What is being asked: Work through the listing below, copying each line that carries the word "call".
=-=-=
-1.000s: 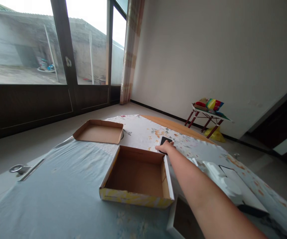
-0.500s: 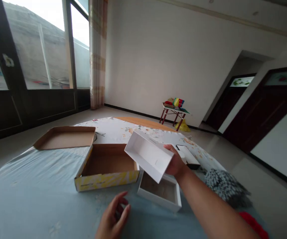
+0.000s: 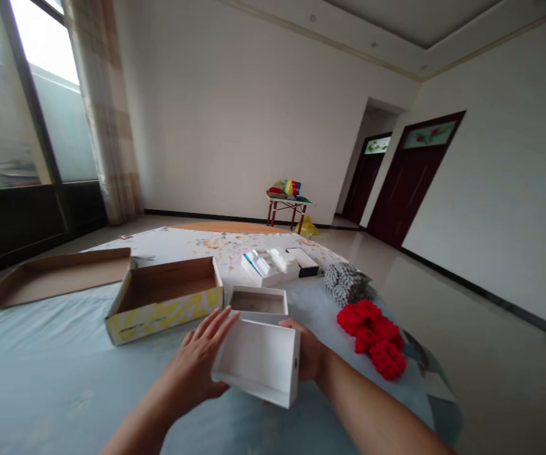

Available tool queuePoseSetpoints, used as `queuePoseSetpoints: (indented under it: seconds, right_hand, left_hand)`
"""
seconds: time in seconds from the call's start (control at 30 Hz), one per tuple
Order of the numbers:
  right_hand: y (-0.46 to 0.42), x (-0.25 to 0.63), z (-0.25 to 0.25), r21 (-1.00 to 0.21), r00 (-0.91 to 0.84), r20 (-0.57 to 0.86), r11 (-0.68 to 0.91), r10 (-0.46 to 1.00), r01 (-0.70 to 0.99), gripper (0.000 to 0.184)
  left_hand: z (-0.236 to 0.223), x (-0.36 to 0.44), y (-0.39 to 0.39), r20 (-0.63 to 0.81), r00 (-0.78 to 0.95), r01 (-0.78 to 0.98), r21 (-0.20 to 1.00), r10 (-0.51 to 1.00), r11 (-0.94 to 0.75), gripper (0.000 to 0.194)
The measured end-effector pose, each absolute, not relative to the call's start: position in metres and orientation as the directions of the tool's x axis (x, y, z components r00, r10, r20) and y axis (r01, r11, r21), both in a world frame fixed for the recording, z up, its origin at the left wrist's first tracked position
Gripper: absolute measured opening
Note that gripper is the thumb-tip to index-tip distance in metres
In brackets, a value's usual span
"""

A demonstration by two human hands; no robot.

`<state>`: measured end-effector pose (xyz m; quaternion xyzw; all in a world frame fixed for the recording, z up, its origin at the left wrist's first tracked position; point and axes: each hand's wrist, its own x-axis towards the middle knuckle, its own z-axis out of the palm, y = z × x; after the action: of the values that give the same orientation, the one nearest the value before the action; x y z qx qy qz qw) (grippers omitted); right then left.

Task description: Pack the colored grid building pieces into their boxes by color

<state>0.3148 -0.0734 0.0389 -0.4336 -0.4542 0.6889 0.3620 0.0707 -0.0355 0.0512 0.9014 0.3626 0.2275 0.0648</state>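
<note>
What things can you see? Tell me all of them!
held box: one, white, front centre
open box: one, white, beyond held box
cardboard box: one, yellow-white outside, left
cardboard tray: one, brown, far left
white pieces: several, white, table's far side
small box: one, black and white, beside them
grey heap: one, grey, table's right
red heap: one, red, just nearer
big table: one, flowery blue-white cloth, underneath
side table: one, white-topped, by wall
pile: one, multicoloured, on side table
bag: one, yellow, by side table
doors: two, dark red, right
curtain: one, beige, left
window panes: several, dark-framed, far left
walls: two, pale, behind and right
left grip: one, bare, held box's left
right grip: one, bare, held box's right
</note>
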Motion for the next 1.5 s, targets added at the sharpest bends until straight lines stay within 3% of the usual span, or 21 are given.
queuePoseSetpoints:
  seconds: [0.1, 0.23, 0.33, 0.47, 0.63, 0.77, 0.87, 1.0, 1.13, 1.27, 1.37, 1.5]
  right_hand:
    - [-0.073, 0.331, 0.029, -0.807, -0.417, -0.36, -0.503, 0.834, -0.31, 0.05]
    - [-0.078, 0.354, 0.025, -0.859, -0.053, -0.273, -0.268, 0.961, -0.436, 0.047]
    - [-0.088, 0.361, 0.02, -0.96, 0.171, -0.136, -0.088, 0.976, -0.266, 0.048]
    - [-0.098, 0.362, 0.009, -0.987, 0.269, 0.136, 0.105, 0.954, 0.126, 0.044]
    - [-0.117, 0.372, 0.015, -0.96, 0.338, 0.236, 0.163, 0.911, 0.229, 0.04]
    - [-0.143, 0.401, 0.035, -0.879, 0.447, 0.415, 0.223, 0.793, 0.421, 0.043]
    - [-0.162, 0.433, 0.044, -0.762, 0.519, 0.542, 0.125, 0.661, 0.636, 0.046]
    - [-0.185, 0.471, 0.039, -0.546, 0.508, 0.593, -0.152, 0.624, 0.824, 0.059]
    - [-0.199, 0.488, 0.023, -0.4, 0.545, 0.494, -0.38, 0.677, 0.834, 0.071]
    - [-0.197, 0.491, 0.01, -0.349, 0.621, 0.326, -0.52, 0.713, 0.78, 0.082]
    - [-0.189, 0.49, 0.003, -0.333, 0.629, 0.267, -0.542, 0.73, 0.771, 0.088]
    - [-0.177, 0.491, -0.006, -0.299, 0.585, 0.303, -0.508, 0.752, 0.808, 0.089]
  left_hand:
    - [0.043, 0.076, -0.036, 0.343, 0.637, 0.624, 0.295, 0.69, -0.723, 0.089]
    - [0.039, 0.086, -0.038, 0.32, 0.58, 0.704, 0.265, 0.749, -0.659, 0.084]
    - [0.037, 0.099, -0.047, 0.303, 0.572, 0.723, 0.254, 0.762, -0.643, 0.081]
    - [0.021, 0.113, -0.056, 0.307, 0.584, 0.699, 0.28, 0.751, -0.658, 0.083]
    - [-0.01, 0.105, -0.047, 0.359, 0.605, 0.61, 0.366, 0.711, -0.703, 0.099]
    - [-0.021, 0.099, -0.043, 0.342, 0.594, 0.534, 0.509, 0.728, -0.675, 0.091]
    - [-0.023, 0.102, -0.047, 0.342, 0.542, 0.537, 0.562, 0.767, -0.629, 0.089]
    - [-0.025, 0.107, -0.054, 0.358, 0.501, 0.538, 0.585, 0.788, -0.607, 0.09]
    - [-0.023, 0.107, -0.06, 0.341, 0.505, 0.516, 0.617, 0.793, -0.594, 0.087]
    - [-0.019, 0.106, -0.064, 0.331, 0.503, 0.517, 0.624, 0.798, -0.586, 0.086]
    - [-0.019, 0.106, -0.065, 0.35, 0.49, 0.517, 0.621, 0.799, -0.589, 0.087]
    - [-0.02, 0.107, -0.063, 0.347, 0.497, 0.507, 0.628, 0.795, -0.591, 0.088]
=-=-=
Output for this exercise:
seconds: time in seconds from the call's start (control at 30 Hz), one per tuple
The measured end-effector pose, each absolute, not relative to the call's start: position in metres and orientation as the directions of the tool's x axis (x, y, z components r00, r10, r20) and y axis (r01, r11, r21), both in a world frame fixed for the recording, z up, its origin at the left wrist's first tracked position

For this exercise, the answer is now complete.